65. Lonely Is Not Being Alone.

2.2K 338 80
                                    


Alec sudah diijinkan pulang, tapi Anggi masih tidak mengijinkan Alec bepergian keluar kota. Dan sementara jangan pergi ke kantor dulu sok bekerja bagai kekurangan duid saja. Alec menyanggupinya, berada di rumah sakit sangatlah tidak menyenangkan, pemandangan itu saja mana calon mertua gagal itu terus saja muncul setiap hari. Dia ingin beristirahat dengan tenang di rumah menikmati kesendirian dan mengistirahatkan otaknya yang kacau.

Hanya ada Mita, yang mana paling setia menemaninya sejak rawat inap hingga pulang ke apartemen. Bagaimana lagi, sudah nasib sepertinya. Sudah dibilang dia sebaiknya pulang saja tapi katanya tak tega, jadilah dia berada di sini menemani dan menyediakan segala kebutuhannya. Mita memang asisten terbaik. Meski rese ketika bergabung dengan Ami, tapi mereka tetap yang terbaik. Tidak ada lagi soalnya yang sanggup bersamanya selain dua orang itu.

"Mau kemana Pak?" tanya Mita ketika Alec keluar kamar.

"Minum," jawabnya menunjuk gelasnya yang sudah kosong.

"Kenapa gak bilang, tadi bisa saya ambilkan Pak," kata Mita.

"Gak usah, aku juga biar gerak," jawab Alec yang menuang air dari teko kaca dan meminumnya.

"Pak, Aleccia hari ini telpon 83 kali, chat hingga 31." Mita melapor.

"Uhukkk ... uhukkk ... !" Alec keselek.

"Pak, Pak Alec gak apa-apa?!" tanya Mita kaget.

"Uhukkk ... Ahhhhhh sakit ... uhukkk," batuk karena keselek tak kunjung berhenti. Mita ditanya ada kabar apa kenapa malah memberi kabar yang itu. Kabar tentang perusahaan atau bagaimana. Sudah lama memang tidak menghubungi putri semata wayangnya, napas saja masih kembang kempis kalau ketahuan bagaimana. Anak itu meski terlihat polos tapi kerap sensitif dan tahu kalau ada yang berbeda, meski tidak secara langsung menanyakannya.

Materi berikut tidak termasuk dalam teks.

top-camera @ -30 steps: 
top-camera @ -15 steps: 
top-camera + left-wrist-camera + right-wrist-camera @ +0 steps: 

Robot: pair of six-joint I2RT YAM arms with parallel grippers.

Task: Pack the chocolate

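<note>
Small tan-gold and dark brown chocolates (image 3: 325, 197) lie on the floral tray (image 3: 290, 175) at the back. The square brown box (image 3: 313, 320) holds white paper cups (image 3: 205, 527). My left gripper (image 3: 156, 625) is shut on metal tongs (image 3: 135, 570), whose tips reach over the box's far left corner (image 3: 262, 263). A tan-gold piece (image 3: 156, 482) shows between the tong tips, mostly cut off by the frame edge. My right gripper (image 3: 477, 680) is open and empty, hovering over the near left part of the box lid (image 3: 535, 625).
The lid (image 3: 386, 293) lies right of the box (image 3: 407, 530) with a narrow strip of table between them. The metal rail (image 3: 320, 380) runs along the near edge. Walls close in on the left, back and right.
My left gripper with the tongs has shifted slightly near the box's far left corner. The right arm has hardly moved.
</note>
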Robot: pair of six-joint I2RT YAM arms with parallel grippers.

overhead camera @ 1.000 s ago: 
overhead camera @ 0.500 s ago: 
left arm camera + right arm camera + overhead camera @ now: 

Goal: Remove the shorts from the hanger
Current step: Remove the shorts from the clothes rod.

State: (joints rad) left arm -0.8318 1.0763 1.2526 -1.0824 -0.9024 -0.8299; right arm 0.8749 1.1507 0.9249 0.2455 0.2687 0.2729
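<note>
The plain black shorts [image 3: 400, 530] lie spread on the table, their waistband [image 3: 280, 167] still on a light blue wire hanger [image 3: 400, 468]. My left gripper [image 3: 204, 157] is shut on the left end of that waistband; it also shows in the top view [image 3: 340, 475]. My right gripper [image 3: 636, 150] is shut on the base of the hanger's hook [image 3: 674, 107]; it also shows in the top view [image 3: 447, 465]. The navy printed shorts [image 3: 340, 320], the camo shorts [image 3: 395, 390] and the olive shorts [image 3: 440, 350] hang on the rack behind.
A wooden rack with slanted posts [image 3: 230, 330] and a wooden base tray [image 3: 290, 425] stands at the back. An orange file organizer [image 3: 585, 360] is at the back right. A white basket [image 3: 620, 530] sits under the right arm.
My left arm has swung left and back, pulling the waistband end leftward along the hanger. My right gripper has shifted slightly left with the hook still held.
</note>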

Sakit yang ada ini jangan ditanya lagi rasanya, susah payah Alec menahan tapi batuk itu terjadi dengan spontan dan maraton. Tangannya gemetar memegangi dadanya sementara batuk itu terus saja berbunyi. Wajahnya memerah menahan sakit, kenapa tadi pakai keselek segala, sakitnya belum pulih sempurna. Akhirnya dia meringkuk menahan semuanya, dadanya sakit tidak karuan. Gara-gara Mita. Awas saja nanti pecat sajalah.

"Pak, saya telponin dr. Anggi ya?!" seru Mita dengan smartphone tertempel di telinga.

Mau mengangguk tapi malas, hidup saja rasanya sudah di ujung. Rasanya seperti mau mati, sakitnya tidak karuan lagi. Sekarang bahkan dipakai bernapas pun sakitnya minta ampun sementara batuk itu masih ada sesekali. Yang bisa dilakukannya hanya meringkuk di atas lantai, merana. hingga entah berapa menit kemudian Anggi datang dengan tergesa.

"Lec, Alec ... kenapa? Keselek apa sih?" tanyanya memeriksa.

"Sa ... kit," gumamnya lirih memegangi dada. Begini amat hasil gelud dengan kakak ipar. Tahu begitu kemarin hajar saja biar sama benjud, eh kalau Jully mengamuk bagaimana? Ah sudahlah, dada ini rasanya semakin sakit.

"Iya, aku ngerti ... sini tanganmu, aku beri painkiller. Intra Vena saja biar cepat. Tak ada masalah kan?" tanya Anggi yang segera memasang turniket sementara Alec hanya pasrah saja. Rasanya seperti di pinggir akhirat.

"Dok, gimana?" tanya Mita yang ikut nimbrung kuatir, jangan saja pak boss mati habis ini, cari majikan yang duid lancar dan bonus banyak itu susah. Kalau rese sabarin saja.

"Aku beri painkiller, coba sini bantuin pegang." Anggi dengan cekatan memasukkan  beberapa cc cairan ke pembuluh darah temannya.

Alec hanya diam dan pasrah, belum ada satu menit rupanya obat itu sudah bereaksi. Sakit di dadanya berangsur mereda dan wajah itu sudah tidak lagi memerah menahan sakit. Anggi masih berada di hadapannya dan memasang plester di punggung tangannya. Entah apa yang dilakukannya yang pasti dia berterimakasih. Ada gunanya juga manusia ini.